Criticism of Lee at De Anza heightened last June, when six members of the De Anza Latinx Association and the Asian Pacific American Staff Association urged the Board of Trustees to remove her. The employees offered criticisms ranging from Lee’s rejection of the terms “Latinx” and “Filipinx” to her description of ethnic affinity groups as “tribalism,” which one speaker called “heavy with racist connotations.”

Lee’s positions are “adversarial and hostile towards our district’s and college’s values on anti-racism, social justice and equity,” Erick Aragon, co-chair of the Asian Pacific American Staff Association, told the trustees, adding that Lee’s views create “a hostile work environment.”

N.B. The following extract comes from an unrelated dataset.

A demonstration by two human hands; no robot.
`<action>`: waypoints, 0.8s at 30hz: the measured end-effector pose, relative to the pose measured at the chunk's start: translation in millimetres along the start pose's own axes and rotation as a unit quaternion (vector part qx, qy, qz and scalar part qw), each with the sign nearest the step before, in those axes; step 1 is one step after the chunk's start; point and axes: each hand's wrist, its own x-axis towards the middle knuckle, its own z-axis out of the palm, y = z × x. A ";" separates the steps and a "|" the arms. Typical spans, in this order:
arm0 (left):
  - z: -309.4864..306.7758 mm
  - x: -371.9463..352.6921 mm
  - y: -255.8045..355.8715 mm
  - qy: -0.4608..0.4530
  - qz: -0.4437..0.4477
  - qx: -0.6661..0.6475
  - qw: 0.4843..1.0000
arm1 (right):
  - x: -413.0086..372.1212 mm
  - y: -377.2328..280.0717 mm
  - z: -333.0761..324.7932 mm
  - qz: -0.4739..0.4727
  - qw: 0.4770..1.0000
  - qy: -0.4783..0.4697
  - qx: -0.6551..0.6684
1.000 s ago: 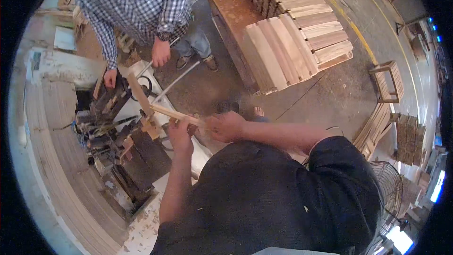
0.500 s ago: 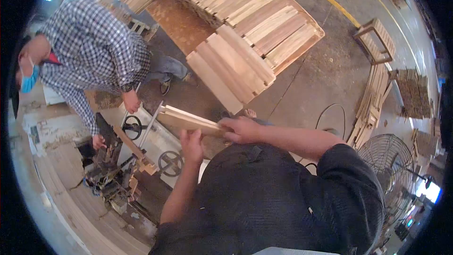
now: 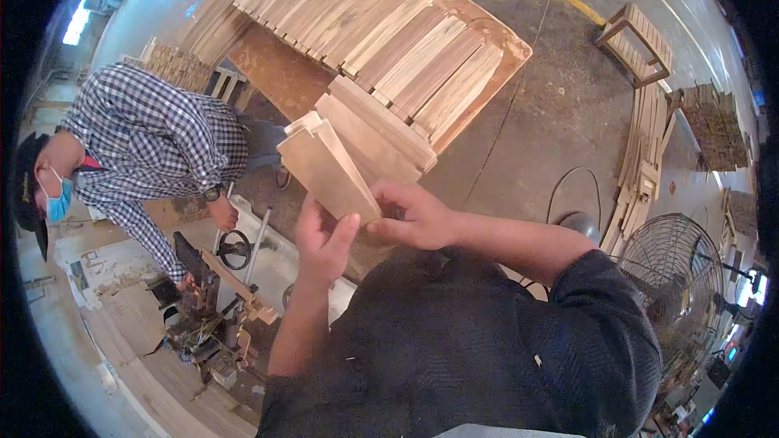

Maristella Tapia, a sociology instructor and member of the De Anza Latinx Association, said Lee had “repeatedly advocated to remove the language of anti-racism from institutional documents, arguing that anti-racism is harmful and divisive ideology.”

“To add insult to injury,” counselor Noemi Teppang of the Asian Pacific American Staff Association told the trustees, Lee dismissed certain employees as “woke do-gooders.”

None of the speakers responded to interview requests.

Lee has indeed referred to colleagues as “woke,” a term that has emerged as one of the most polarizing in modern political vernacular. In a 13-page critique of De Anza’s new educational master plan, for example, she condemned the plan’s use of the “invented Woke racialized term ‘Filipinx’ ” because it was being “applied to a group of people by Woke do-gooders on their behalf.” Lee used “woke” as a negative adjective 13 times. 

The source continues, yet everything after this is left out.